Cpu vs gpu (cuda) segmentation results difference

kabbas570 · July 22, 2023, 3:23pm

Hello PyTorch Community,
I am inferring a pre-trained model trained on some segmentation task.
If I evaluate cuda (GPU) (on my GPUs cluster), I get different results than if I do it on my local machine on Windows CPU.
Here are some visual results; I found two reasons behind this, but the visual results should vary that much; not sure.

Floating point precisions
Difference in the execution order of the operations

Any clue will be appreciated.
Thank You
Cheers
Abbas

eqy · July 24, 2023, 12:36am

This is potentially expected, especially if the model was trained on CPU and then moved to GPU. If the GPUs are Ampere (sm80) or newer, you might want to check if setting NVIDIA_TF32_OVERRIDE=0 changes the results somewhat (this env var turns off the use of the TF32 dtype internally).

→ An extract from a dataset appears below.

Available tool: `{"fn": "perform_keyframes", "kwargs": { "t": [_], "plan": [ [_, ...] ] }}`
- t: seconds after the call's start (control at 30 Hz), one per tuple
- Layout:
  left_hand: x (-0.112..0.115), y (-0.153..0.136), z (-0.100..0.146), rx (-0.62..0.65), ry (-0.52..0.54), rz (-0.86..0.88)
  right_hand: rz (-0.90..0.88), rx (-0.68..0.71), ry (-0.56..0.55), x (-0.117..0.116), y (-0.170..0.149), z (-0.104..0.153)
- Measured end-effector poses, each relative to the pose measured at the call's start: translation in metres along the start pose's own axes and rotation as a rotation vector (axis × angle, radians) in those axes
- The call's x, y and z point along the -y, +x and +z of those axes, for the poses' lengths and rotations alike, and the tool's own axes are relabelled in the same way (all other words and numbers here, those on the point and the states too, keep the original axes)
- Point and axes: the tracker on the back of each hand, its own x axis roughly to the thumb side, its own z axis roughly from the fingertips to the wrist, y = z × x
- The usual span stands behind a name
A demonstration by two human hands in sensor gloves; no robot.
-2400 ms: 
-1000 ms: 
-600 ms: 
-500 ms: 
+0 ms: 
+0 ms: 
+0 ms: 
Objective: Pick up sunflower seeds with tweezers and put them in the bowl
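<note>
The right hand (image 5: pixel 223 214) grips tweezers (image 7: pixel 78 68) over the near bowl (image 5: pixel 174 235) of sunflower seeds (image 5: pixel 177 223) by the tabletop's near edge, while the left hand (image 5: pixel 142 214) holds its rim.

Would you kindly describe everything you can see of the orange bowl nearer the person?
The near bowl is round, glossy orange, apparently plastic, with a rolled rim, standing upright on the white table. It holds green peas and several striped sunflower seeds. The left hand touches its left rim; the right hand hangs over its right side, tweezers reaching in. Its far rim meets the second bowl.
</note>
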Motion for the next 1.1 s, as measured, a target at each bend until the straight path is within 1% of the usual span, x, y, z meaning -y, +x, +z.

If there is a serious degradation of accuracy and the above env var doesn’t meaningfully improve your results, I would check the layers used by your model one-by-one to see where the differences are coming from.

kabbas570 · July 24, 2023, 10:09am

Hello, thanks for your reply.
The model is trained on GPU and then tested on both CPU and GPU.
The GPU is A100.
Thanks for the suggestions, will try it.
Cheers
Ababs